Downton star Dan Stevens to make Broadway debut
- Published
Downton Abbey actor Dan Stevens will make his Broadway debut this autumn, playing a suspected fortune hunter opposite The Help's Jessica Chastain.
Stevens, who plays aristocrat Matthew Crawley in the ITV period drama, will appear in The Heiress from October.
It is an adaptation of the Henry James novel Washington Square, which became an Oscar-winning film in 1949.
Stevens will take the role of Morris Townsend, played by Montgomery Clift in the Hollywood drama.
Chastain will play Catherine Sloper - the part that won Olivia de Havilland her second Oscar for best actress.
The play, written by the husband and wife team Ruth and Augustus Goetz, tells of a plain young woman whose stern father suspects her latest suitor of wooing her for her inheritance.
David Strathairn will appear as the father, the role taken by Ralph Richardson on screen.

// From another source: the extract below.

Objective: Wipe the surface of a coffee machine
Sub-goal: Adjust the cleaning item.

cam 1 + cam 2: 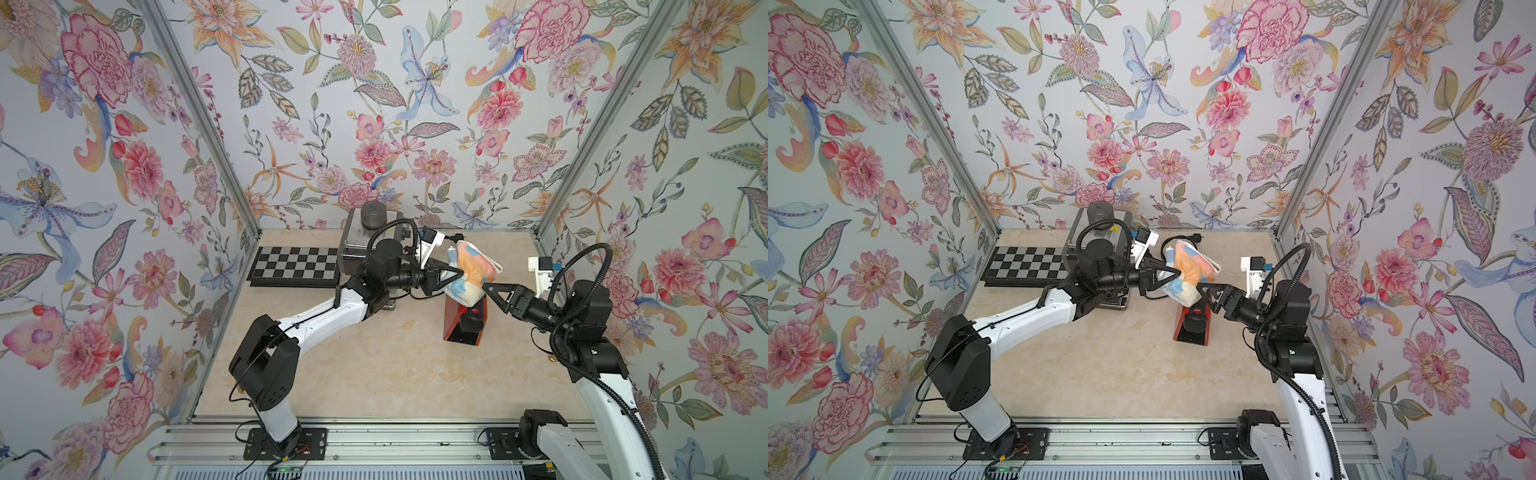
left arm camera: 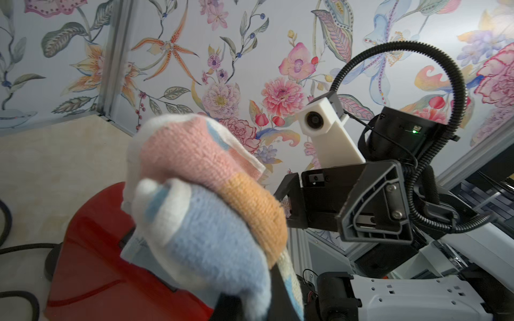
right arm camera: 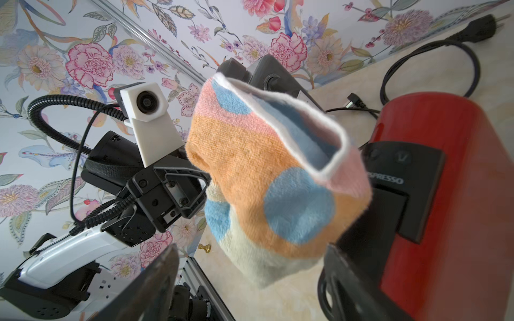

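Observation:
A pastel towel (image 1: 473, 270) (image 1: 1192, 270) with pink, orange and blue patches hangs in the air over the top of the red coffee machine (image 1: 453, 324) (image 1: 1183, 328), which stands on the table to the right of the middle. My left gripper (image 1: 459, 272) (image 2: 256, 300) is shut on the towel's left side, and the bunched towel (image 2: 211, 200) fills its wrist view above the red coffee machine (image 2: 97, 250). My right gripper (image 1: 486, 286) (image 3: 250, 283) stands open at the towel's lower right, its fingers (image 3: 155, 278) wide apart with the towel (image 3: 267, 172) ahead of them.
A grey boxy appliance (image 1: 370, 237) stands at the back behind my left arm, with a chessboard (image 1: 295, 266) to its left. A black power cord and plug (image 3: 472, 27) lie behind the coffee machine (image 3: 459, 194). A small brass piece (image 3: 205, 248) sits on the table.

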`<state>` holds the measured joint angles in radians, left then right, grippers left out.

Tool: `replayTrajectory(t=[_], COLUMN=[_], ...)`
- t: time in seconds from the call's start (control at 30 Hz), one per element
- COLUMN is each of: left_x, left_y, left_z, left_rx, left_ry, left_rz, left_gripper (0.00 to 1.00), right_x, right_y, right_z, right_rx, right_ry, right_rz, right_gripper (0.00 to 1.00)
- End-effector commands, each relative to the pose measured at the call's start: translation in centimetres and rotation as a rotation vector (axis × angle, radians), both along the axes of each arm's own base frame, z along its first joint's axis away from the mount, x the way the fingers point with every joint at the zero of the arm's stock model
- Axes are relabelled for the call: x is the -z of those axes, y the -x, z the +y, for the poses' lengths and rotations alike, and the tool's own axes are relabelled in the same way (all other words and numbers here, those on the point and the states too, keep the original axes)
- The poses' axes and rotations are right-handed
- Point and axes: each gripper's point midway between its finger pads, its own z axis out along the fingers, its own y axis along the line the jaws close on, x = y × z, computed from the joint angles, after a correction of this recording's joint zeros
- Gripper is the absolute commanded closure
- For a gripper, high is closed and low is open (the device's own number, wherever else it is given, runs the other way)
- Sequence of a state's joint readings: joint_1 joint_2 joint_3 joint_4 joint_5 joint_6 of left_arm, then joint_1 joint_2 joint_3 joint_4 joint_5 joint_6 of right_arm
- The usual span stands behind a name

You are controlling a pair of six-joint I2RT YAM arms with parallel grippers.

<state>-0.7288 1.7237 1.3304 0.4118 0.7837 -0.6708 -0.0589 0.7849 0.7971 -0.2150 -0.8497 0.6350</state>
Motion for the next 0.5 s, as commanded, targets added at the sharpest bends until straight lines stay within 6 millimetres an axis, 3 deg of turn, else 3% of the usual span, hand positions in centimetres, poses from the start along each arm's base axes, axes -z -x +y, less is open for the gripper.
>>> replayTrajectory(t=[0.0,0.13,0.27,0.47], left_x=[-0.5,-0.7,-1.1,2.1], left_y=[-3.8,-6.0,-6.8,-8.4], left_z=[0.1,-2.0,-4.0,-6.6], left_rx=[-0.141,-0.129,-0.065,-0.052], left_ry=[-0.078,-0.068,-0.046,-0.115], left_rz=[-0.093,-0.101,-0.087,-0.051], left_gripper=[1.00,1.00,1.00,1.00], right_x=[1.4,2.3,3.5,4.1], right_y=[-0.7,-1.8,-2.5,-3.1], right_z=[-2.5,-6.4,-7.9,-10.0], right_rx=[0.084,0.223,0.291,0.376], right_ry=[0.047,0.070,0.112,0.125], right_rz=[0.004,0.018,0.042,0.069], right_gripper=[0.05,0.00,0.00,0.00])
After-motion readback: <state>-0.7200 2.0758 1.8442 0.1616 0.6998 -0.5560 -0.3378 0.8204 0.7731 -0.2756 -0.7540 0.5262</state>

The Heiress, directed by Moises Kaufman, will open in October at a Broadway theatre yet to be announced.
Stevens is currently filming the third series of Downton Abbey and is on the judging panel for the 2012 Man Booker Prize for Fiction.
Prior to Downton, the 29-year-old trod the boards in 2009 in a West End revival of Tom Stoppard's Arcadia.
Meanwhile, Chastain was seen this year in Ralph Fiennes' film of Coriolanus and was nominated for an Oscar for her role as a flighty wife in The Help.